Atasilah kram di bagian betis dengan merilekskan otot betis dari dalam, bagaimana caranya? Salah satunya adalah dengan mengonsumsi teh kamomil yang biasanya juga dinikmati untuk meredakan stres. Tujuan konsumsi teh ini pun agar kadar asam amino alami pada tubuh Anda bisa naik dan normal kembali sehingga kesehatan otot dan tubuh secara menyeluruh terjaga baik.

  1. Hindari Berdiri Terlalu Lama

Berdiri cukup lama memang tak nyaman, apalagi kalau permukaan lantai tempat kita berdiri pun sangat keras. Hal ini bukan hanya meningkatkan rasa pegal di kaki, melainkan juga memperbesar potensi betis atau bagian kaki lainnya terkena kram. Jadi jika dapat dilakukan, hindarilah aktivitas berdiri terlalu lama apabila lantai pijakan pun kurang nyaman.

  1. Aktif Berolahraga

Selain melakukan peregangan, akan jauh lebih baik kalau Anda bisa rajin melakukan olahraga.
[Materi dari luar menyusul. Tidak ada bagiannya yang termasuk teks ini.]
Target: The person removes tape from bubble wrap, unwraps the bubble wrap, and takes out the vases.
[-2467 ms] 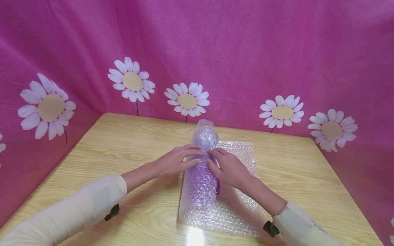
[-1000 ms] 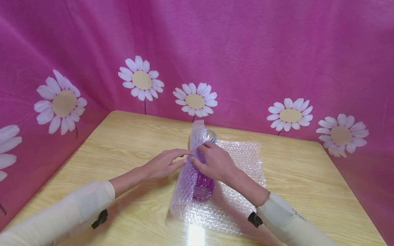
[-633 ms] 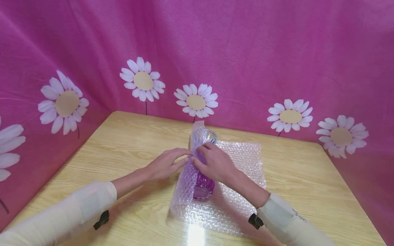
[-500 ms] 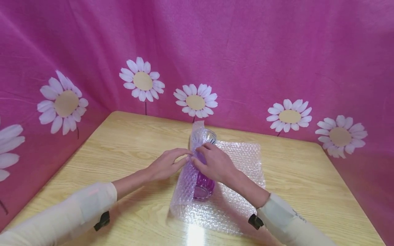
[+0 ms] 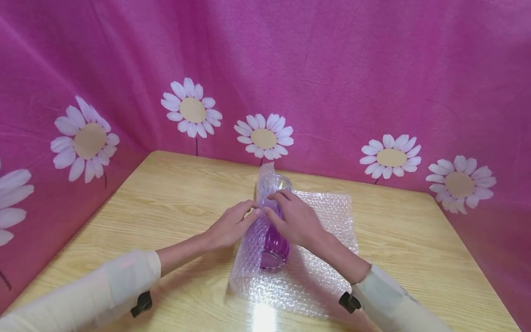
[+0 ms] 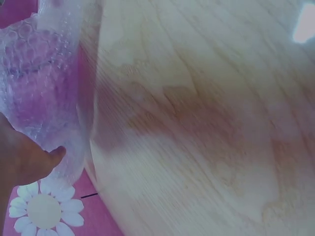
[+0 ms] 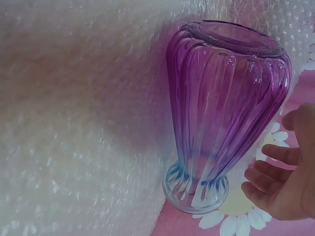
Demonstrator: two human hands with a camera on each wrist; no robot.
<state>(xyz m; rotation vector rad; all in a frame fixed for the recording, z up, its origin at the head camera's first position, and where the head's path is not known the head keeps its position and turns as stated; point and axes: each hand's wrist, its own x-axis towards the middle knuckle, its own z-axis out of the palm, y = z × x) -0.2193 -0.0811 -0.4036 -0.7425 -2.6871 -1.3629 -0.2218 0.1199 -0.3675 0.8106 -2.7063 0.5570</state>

Kurang olahraga sama dengan kurang gerak yang juga menjadikan potensi otot kram bisa lebih besar. Namun, jangan pula melakukan olahraga secara tiba-tiba tanpa pemanasan karena ada bahaya olahraga tanpa pemanasan yang harus diwaspadai.

Mulailah berolahraga dengan gerakan ringan, durasi yang tak terlalu lama, dan intensitas yang rendah lebih dulu, khususnya jika Anda tak pernah atau jarang sekali olahraga sebelumnya. Ini demi menghindari cedera dan kram yang bisa lebih parah. Tingkatkan durasi, intensitas dan gerakan secara bertahap untuk membuat otot terbiasa lebih dulu.

  1. Menggunakan Garam Epsom

Kekurangan mineral magnesium pun mampu menjadikan otot kaki, khususnya betis bisa jadi sering kram. Begitu juga saat tubuh membutuhkan sulfur, maka dari itu penting untuk mencoba menggunakan garam Epsom dengan cara menambahkannya pada bak mandi/bathtub Anda yang sudah diisi air hangat. Berendamlah seminggu selama 20 menit seminggu 2-3 kali secara rutin.

  1. Menggunakan Minyak Magnesium

Apakah Anda dapat dengan mudah memperoleh lotion, gel atau minyak magnesium? Anda bisa jadikan ini sebagai obat oles atau obat gosok untuk kemudian Anda pijatkan pada area betis yang mudah kram (tapi hindari pemijatan terlalu keras). Jadi selain berendam garam Epsom, dapatkan juga magnesium dari minyak, gel ataupun lotion tersebut.

  1. Menghindari Paparan Suhu Rendah

Sebelumnya telah disebutkan bahwa paparan suhu rendah yang terlalu sering dan lama bisa menjadi pemicu kram otot, termasuk kram pada betis. Jadi, pastikan untuk menghindari suhu rendah, bahkan suhu kamar tidur Anda sebaiknya dipastikan beraliran udara baik dengan suhu ruangan tak terlalu dingin. Jika memakai AC, aturlah agar suhu tak terlalu rendah dan Anda juga tak sering-sering mengenakan pakaian tipis di ruang AC.

  1. Berkonsultasi dengan Dokter

Anda bisa mengonsultasikan dengan dokter jika dugaan pemicu betis kram adalah karena penggunaan obat tertentu. Anda sendiri pun perlu lebih waspada terhadap obat-obat tertentu dan apapun kondisi kesehatan yang tengah dialami, pastikan untuk menggunakan obat dalam dosis yang tepat, obat yang sesuai dengan masalah kesehatan Anda, cara yang tepat, serta waktu yang tepat dalam mengonsumsi.

Mudah bukan cara mengatasi kram betis yang telah diuraikan tersebut? Anda bisa pilih untuk menangani secara alami baik dari dalam maupun dari luar. Namun ketika Anda menyadari bahwa cara dan bahan alami tak begitu mempan, segera ke dokter untuk pemeriksaan agar penyebabnya terdeteksi secara tepat.